### Work order
Repeat precisely the span of lines below that opens with the line containing "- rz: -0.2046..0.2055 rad" and closes with the line containing "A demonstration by", both included.

####

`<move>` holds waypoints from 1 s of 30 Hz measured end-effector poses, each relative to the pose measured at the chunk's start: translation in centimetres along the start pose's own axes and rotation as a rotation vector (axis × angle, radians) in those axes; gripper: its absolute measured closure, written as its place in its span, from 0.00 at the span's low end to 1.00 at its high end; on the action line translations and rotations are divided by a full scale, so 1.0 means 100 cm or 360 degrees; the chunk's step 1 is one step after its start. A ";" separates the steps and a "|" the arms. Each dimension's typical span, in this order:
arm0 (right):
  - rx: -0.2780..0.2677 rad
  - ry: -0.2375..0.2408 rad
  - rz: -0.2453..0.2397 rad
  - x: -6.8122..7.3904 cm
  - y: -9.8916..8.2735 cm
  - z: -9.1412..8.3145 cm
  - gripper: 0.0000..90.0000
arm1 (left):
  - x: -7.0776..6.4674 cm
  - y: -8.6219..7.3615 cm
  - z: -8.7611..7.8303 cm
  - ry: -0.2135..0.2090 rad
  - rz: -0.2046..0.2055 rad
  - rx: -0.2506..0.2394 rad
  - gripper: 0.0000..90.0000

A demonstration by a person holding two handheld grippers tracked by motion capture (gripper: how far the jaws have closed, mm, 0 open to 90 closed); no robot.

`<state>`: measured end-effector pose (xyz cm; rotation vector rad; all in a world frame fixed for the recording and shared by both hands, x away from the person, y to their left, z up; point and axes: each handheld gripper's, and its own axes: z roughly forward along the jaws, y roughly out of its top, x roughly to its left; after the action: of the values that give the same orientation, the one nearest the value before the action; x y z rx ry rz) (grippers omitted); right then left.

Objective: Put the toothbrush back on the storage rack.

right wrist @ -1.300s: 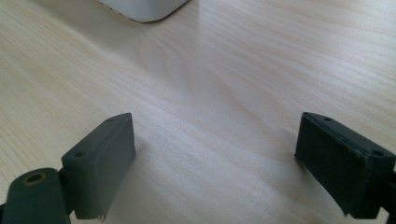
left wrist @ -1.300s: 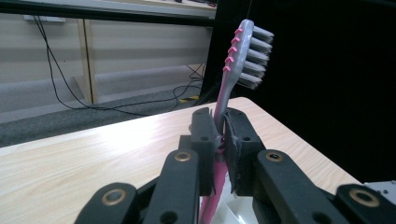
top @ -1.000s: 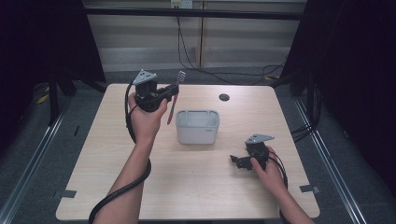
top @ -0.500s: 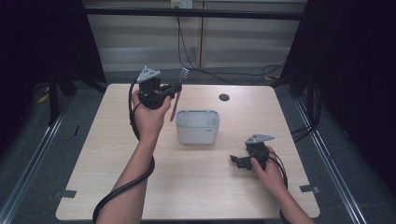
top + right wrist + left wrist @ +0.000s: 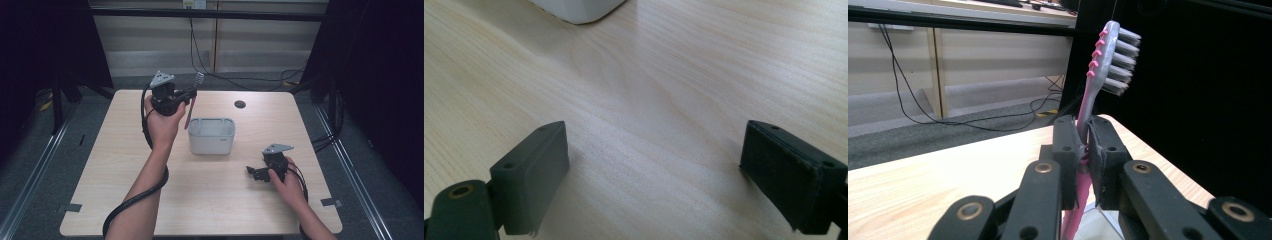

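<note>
The left gripper [image 5: 186, 96] is up off the table [image 5: 125, 150], jaws pinching a pink and grey toothbrush [image 5: 1100, 85] by its handle, bristles pointing up, just left of the white tub [image 5: 211, 135]. The right gripper [image 5: 256, 172] rests low on the wood, jaws spread wide with nothing between them. No readable writing anywhere.

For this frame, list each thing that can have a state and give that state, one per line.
Toothbrush: upright, bristle head up, clamped by its handle, held in the air.
Left gripper: shut on the toothbrush, raised beside the bin.
Right gripper: open, nothing between its jaws, low over the table.
Bin: upright on the table; nothing seen inside.
</note>
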<state>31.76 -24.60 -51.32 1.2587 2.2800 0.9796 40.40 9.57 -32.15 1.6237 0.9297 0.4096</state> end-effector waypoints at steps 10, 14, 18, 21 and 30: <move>0.0000 0.0000 0.0000 0.000 0.000 0.000 0.13 | -0.001 -0.001 0.006 -0.0010 -0.0018 -0.0009 0.92; 0.0001 0.0000 0.0002 0.000 0.000 0.000 0.13 | -0.003 -0.002 0.008 -0.0015 -0.0009 -0.0002 0.92; 0.0000 0.0000 0.0000 0.000 0.000 0.000 0.13 | -0.003 -0.003 0.009 -0.0014 -0.0015 -0.0009 0.92; 0.0000 0.0000 0.0000 0.000 0.000 0.000 0.13 | -0.002 -0.005 0.012 -0.0014 -0.0019 -0.0003 0.92; 0.0000 0.0001 0.0000 0.000 0.000 0.000 0.13 | -0.005 -0.006 0.015 -0.0023 -0.0019 -0.0014 0.92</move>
<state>31.76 -24.60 -51.32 1.2584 2.2803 0.9799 40.90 8.23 -33.04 1.6102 0.9253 0.3931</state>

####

### Response to this exercise
  - rz: -0.2046..0.2055 rad
  - rx: -0.2506..0.2394 rad
  - gripper: 0.0000..90.0000

A demonstration by a person holding two handheld grippers tracked by motion capture (gripper: how far the jaws have closed, mm, 0 open to 90 closed); no robot.

The exercise closes with this answer.